As you can see on the trial registration page, this was an uncontrolled trial on overweight adults. The original plan was to recruit 100 volunteers with the hope that at least 60 will complete the trial. I have to say I’m a bit confused about how many people were in the trial, as apparently the recruitment was increased to 200 applicants after applications opened (a change that has not been reflected in the trial’s registration) yet apparently about 400 people applied.
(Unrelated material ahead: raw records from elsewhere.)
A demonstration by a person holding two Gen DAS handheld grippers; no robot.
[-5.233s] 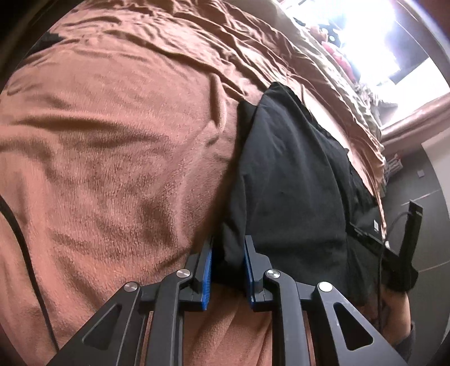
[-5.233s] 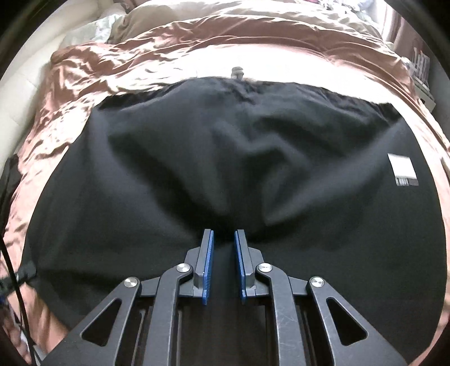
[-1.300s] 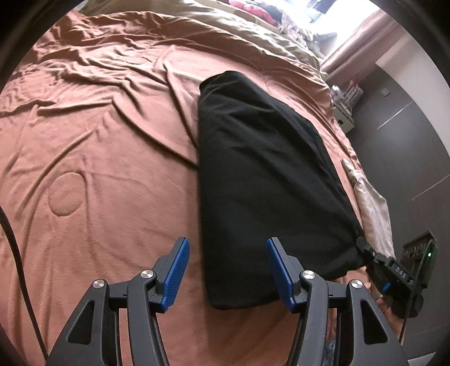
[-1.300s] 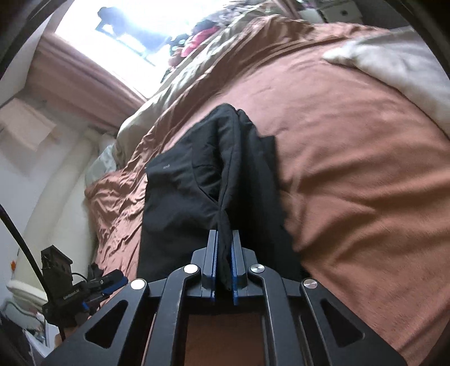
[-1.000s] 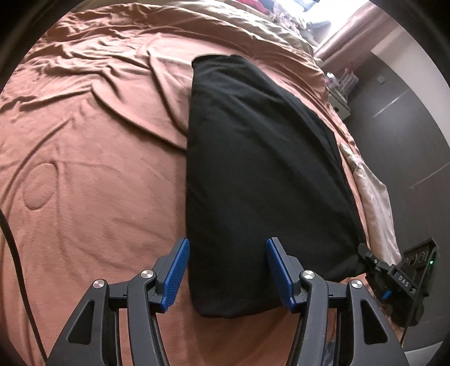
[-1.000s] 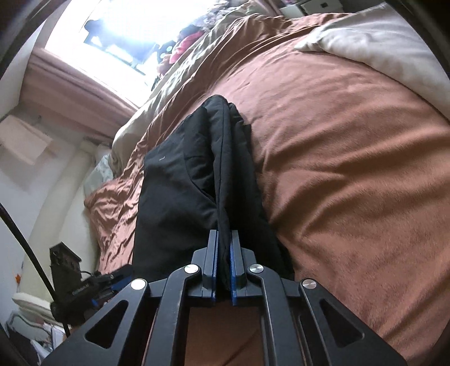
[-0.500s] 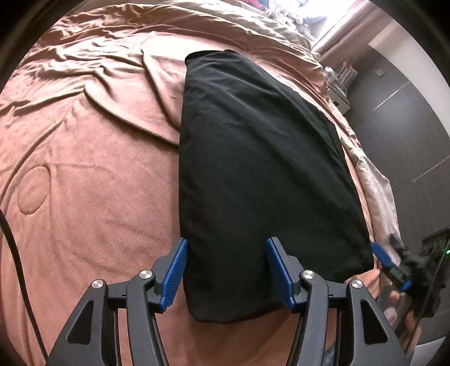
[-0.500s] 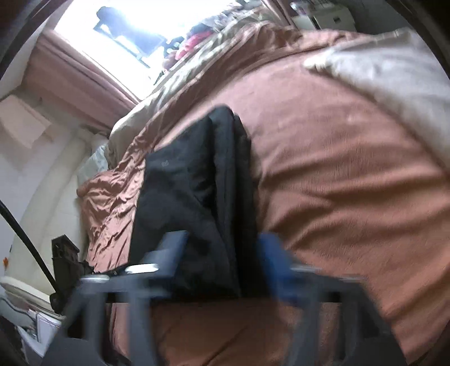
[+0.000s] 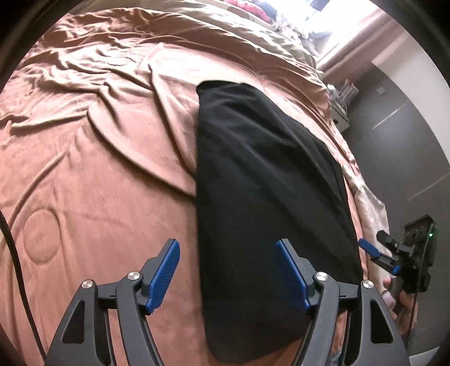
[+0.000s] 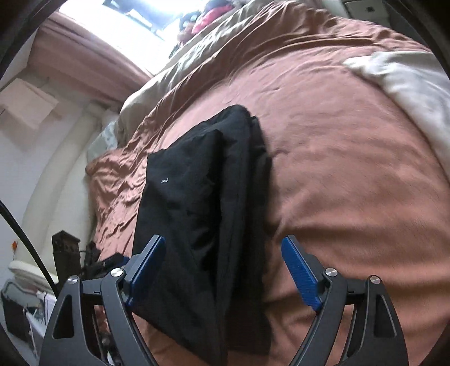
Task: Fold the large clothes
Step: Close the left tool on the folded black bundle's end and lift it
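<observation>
While folded, black garment [image 10: 197, 202] underlies spread jaws.

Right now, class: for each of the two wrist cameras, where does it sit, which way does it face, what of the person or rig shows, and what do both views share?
Left wrist: on the left gripper, looking down past its opening jaws at the folded black garment on the brown bedspread; the right gripper and a hand show.
Right wrist: on the right gripper, jaws open, facing the garment and window; the other gripper is only dimly visible.
Shared: garment, bedspread.
</observation>
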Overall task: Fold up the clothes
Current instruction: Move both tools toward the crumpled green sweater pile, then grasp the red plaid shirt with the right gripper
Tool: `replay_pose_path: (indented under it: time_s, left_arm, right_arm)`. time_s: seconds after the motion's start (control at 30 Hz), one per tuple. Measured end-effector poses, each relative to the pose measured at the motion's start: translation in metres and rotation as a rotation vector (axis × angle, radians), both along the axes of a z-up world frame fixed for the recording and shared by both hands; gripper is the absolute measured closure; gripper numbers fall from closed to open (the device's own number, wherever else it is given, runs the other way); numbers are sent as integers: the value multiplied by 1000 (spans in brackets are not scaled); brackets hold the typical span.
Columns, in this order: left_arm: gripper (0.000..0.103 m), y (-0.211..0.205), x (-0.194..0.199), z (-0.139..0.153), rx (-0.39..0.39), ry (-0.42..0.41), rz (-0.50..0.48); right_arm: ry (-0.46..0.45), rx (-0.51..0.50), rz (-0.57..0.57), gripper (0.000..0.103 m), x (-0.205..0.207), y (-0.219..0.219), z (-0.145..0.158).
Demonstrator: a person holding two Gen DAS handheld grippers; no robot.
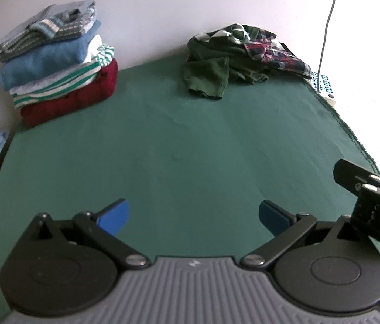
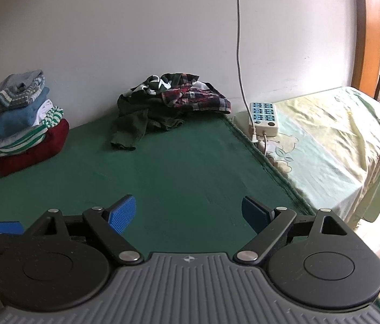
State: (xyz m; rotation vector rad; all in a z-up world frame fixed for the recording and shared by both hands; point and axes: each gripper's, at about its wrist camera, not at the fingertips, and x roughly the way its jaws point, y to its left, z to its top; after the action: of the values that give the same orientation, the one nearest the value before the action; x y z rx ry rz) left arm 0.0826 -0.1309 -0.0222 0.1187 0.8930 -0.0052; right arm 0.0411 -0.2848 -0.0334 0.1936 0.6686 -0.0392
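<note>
Left claw (image 1: 194, 216): blue-padded jaws spread wide, holding nothing, hovering over the dark green cloth-covered surface (image 1: 179, 156).
Right claw (image 2: 188, 213): jaws likewise wide apart and empty, just beside the left one.
Folded stack of clothes (image 1: 55, 62): far left against the wall, red garment at the bottom.
Crumpled pile of green and plaid clothes (image 1: 241, 56): far edge, right of centre.
White power strip with blue sockets (image 2: 263, 118): right of the pile, on the pale yellow bedsheet (image 2: 338, 140).
</note>
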Motion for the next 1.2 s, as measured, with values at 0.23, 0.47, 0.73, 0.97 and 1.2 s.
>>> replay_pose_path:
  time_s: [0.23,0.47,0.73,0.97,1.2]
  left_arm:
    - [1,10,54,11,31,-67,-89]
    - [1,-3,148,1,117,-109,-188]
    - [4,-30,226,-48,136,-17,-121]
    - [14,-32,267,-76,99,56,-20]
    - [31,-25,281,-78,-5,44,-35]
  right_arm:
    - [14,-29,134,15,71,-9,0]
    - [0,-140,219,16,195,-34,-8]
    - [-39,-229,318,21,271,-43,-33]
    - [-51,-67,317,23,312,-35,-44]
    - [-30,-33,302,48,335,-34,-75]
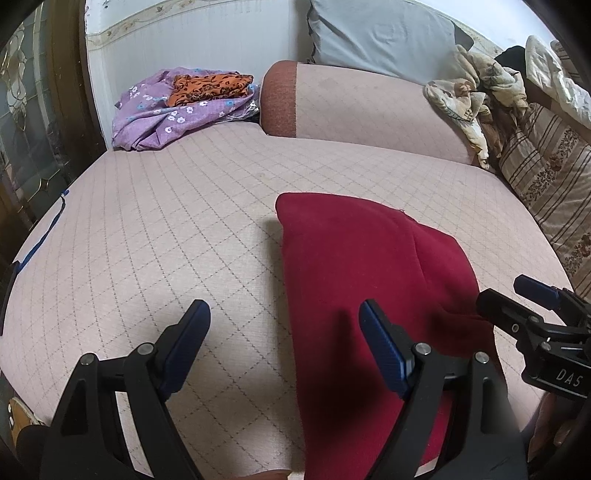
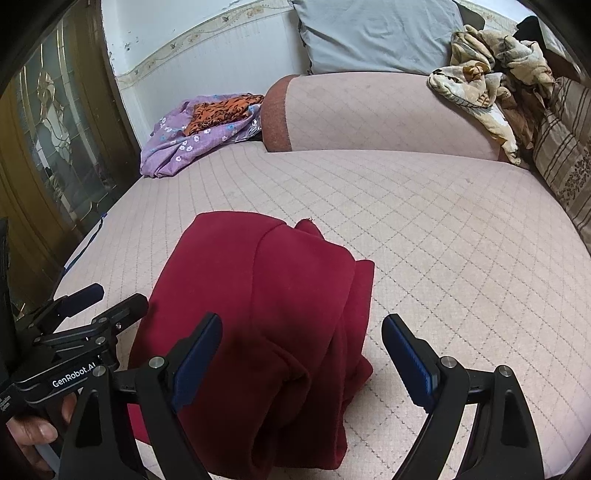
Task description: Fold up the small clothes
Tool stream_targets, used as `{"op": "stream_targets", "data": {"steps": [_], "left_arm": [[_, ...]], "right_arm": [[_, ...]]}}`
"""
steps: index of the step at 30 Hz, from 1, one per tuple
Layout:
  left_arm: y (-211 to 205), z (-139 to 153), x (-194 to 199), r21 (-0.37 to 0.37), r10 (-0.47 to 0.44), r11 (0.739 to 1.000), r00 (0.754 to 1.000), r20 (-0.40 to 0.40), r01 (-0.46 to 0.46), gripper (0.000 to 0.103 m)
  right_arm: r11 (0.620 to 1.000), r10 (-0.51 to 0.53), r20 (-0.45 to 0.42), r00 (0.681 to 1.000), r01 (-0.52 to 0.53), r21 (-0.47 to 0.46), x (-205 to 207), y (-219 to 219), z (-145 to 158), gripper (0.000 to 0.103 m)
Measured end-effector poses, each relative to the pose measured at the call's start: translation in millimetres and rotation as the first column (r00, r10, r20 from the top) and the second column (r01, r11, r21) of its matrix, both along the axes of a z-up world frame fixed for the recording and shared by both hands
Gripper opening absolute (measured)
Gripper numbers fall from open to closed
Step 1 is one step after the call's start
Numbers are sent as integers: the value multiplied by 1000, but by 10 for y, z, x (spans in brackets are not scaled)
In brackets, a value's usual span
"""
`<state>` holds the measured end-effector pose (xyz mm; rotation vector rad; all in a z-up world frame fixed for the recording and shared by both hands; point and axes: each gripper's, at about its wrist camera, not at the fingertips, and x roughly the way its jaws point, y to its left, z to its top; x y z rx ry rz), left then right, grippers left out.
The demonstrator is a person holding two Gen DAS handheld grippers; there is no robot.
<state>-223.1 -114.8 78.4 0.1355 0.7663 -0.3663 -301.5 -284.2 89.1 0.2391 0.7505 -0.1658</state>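
Note:
A dark red garment (image 1: pixel 369 280) lies folded in a long bundle on the pink quilted sofa seat (image 1: pixel 147 229); it also shows in the right wrist view (image 2: pixel 266 314). My left gripper (image 1: pixel 284 317) is open and empty, hovering over the garment's left edge. My right gripper (image 2: pixel 301 332) is open and empty, above the garment's near right part. The right gripper also shows at the right edge of the left wrist view (image 1: pixel 517 295). The left gripper shows at the left of the right wrist view (image 2: pixel 107 295).
A purple floral cloth (image 1: pixel 166 110) with an orange patterned piece (image 1: pixel 210 86) lies at the seat's back left. A backrest cushion (image 1: pixel 369 103), a grey pillow (image 1: pixel 380 33), a crumpled beige blanket (image 1: pixel 476 85) and a striped cushion (image 1: pixel 546 173) stand behind and right.

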Motion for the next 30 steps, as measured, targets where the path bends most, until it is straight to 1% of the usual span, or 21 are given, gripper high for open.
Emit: {"op": "stream_targets", "data": {"steps": [30], "left_arm": [[6, -47, 32, 9, 0, 1000, 1000, -7, 0, 83]], "right_arm": [[1000, 3, -8, 1000, -2, 7, 33, -8, -34, 90]]}}
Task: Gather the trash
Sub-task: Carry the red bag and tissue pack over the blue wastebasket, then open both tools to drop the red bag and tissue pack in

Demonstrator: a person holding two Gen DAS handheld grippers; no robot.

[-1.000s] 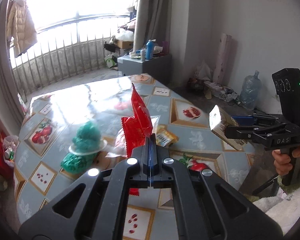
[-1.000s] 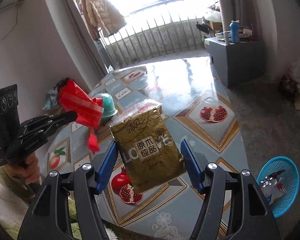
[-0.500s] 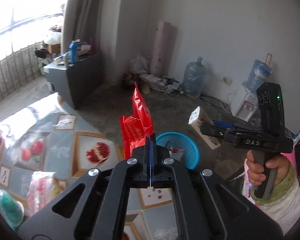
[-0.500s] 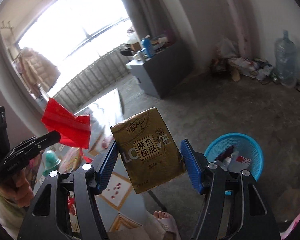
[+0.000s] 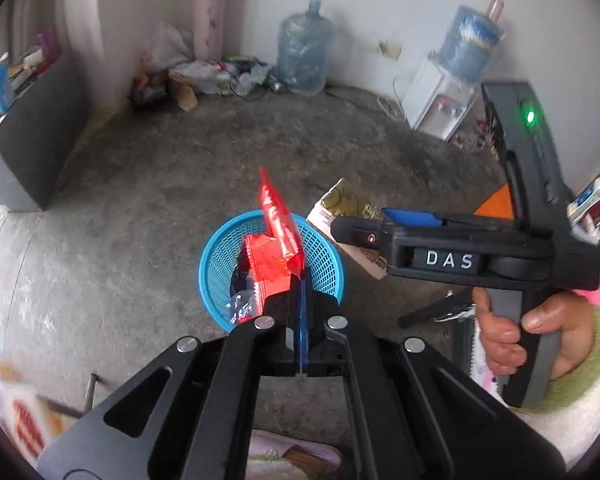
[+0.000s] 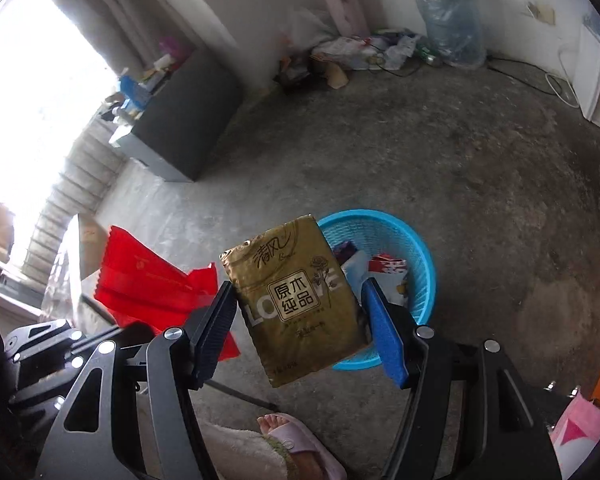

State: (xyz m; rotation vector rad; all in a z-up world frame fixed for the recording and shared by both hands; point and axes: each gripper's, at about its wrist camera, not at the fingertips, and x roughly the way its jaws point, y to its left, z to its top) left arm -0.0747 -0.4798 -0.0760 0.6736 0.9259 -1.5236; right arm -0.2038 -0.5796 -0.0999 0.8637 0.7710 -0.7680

One article claims there were 200 participants, a later media release from Tuatara Natural Products seems to imply 100 were recruited, and the analysis of the trial says there were only 81 participants. Either way, 81 participants completed the full 8 weeks, and 52 of them took the recommended dose for the whole duration of the trial.

If there were 19 or 119 participants who didn’t complete the trial, the statistical analysis seems to ignore them with no justification given. This is unusual – a 19% drop out rate is significant and shouldn’t be swept under the rug. A lot of the time Tuatara also seems to ignore the 29 participants who didn’t drop out but also didn’t take the full dose for the whole duration.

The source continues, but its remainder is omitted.